キャンドルが全て溶けきればその人は寿命で死ぬ。
キャンドルが溶け切らずに火が消えると、
その人は寿命以外で死ぬ。
その原理はよく砂時計で示される。

僕は、命のキャンドルの管理人をしている。
人は僕をシニガミという。
人は僕をテンシという。
今日も僕は命のキャンドルを見つめる。
弱々しい火、強く光を放つ火、短くなったキャンドル。
僕はここにいると寂しい気持ちになる。
静かで暗い中、火だけを見ていると、不思議な気持ちになる。
「新しいキャンドルだ。しっかり管理するように」
僕は師匠に渡された長く小さな光を放つキャンドルを受け取る。
風が一吹きすれば消えてしまいそうな光。それでも一生懸命光っている。
「師匠。人間はどれくらい生きられるのでしょうか」
僕はそのキャンドルを静かにおいてから聞く。
「さぁな」
師匠は口数が少ない人だ。いつも同じような反応しかしない。だから僕は考える。人間はどれくらい生きられるのか。

昔は、命のキャンドルが溶け切るまで火が燃え続けることが少なかったと、師匠の師匠がつけた帳簿で知ることができた。
少し前の命のキャンドルは昔に比べると長く、キャンドルが溶け切るまで日が燃えているものが多かった。

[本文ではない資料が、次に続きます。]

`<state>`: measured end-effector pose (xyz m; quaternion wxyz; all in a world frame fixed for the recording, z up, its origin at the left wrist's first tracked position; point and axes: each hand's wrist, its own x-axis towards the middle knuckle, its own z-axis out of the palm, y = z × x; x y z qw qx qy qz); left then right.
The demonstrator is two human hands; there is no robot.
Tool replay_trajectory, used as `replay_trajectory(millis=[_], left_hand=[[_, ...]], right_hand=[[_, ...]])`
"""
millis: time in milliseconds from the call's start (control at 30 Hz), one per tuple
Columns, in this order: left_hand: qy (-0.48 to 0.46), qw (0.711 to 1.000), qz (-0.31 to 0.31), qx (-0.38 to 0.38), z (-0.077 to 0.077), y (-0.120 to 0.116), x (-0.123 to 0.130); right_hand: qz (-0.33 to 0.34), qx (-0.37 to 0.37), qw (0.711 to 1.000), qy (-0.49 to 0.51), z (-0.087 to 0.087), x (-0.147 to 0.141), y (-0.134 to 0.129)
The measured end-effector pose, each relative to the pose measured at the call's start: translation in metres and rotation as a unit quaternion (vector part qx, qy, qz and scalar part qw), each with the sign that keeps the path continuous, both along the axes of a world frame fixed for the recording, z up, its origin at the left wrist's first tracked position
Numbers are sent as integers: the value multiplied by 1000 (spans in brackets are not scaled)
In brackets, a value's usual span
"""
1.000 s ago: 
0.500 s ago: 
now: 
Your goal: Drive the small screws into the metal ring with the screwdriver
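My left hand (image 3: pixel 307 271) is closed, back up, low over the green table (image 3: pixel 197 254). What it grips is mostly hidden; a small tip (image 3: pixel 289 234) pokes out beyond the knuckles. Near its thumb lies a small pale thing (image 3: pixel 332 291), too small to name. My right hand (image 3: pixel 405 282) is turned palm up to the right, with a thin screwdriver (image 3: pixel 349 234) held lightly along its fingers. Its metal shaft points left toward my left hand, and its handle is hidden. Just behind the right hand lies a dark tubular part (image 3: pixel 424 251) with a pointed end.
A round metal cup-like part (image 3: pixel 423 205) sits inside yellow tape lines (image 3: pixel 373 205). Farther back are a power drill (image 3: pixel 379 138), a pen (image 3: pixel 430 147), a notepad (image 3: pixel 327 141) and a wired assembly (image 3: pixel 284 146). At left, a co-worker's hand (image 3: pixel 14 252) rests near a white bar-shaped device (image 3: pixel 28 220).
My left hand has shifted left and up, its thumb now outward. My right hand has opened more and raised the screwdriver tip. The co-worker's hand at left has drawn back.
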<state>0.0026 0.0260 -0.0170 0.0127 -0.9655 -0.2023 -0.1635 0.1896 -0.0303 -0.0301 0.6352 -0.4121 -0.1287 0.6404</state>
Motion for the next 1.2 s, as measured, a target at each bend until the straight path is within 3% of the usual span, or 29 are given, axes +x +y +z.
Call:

しかし、最近の命のキャンドルは突拍子も無く消えることが多い。煌々と輝いていたキャンドルが急に消える。弱々しい光がかろうじて燃えている。
僕は人間がわからない。人間の寿命というものが長くなったのはキャンドルの長さを見る限りわかる。
しかし、急に日が消える謎は僕には分からなかった。
「最近の人間は残酷だ」
師匠がポツリと呟いた。僕は師匠に目を向ける。
「最後には自分で自分を傷つけ、火を自ら消す」
師匠の言った言葉が、僕には半分理解できた。
でも、もう一方はわからない。でもなんだか、怖い気がした。僕は人間を見たことがない。人間がどんな生活をしているのか、分からなかった。

師匠は最近の人間を知っている。僕はまだ師匠の見習いだから、人間を見ることはできない。でも、命のキャンドルを見守ることでどれくらいの人間がいるのかはわかる。僕に分からるのは、その人間が生きているのか死んでいるのかだけ。
だからなぜ、師匠が
ーー人間は残酷だ。
そういったのかが理解できなかった。
そんな僕は人間がどんなものなのか、どんな生活をしているのか、はやく知りたくてたまらない。

今日も新しいキャンドルが火を灯す。
そしていくつかのキャンドルの火が消える。
僕はそれを見つめる。
いつか、人間が生きているところを見てみたいから。
いつか、師匠がいった言葉の意味を…答えを知ることができる日が来るから。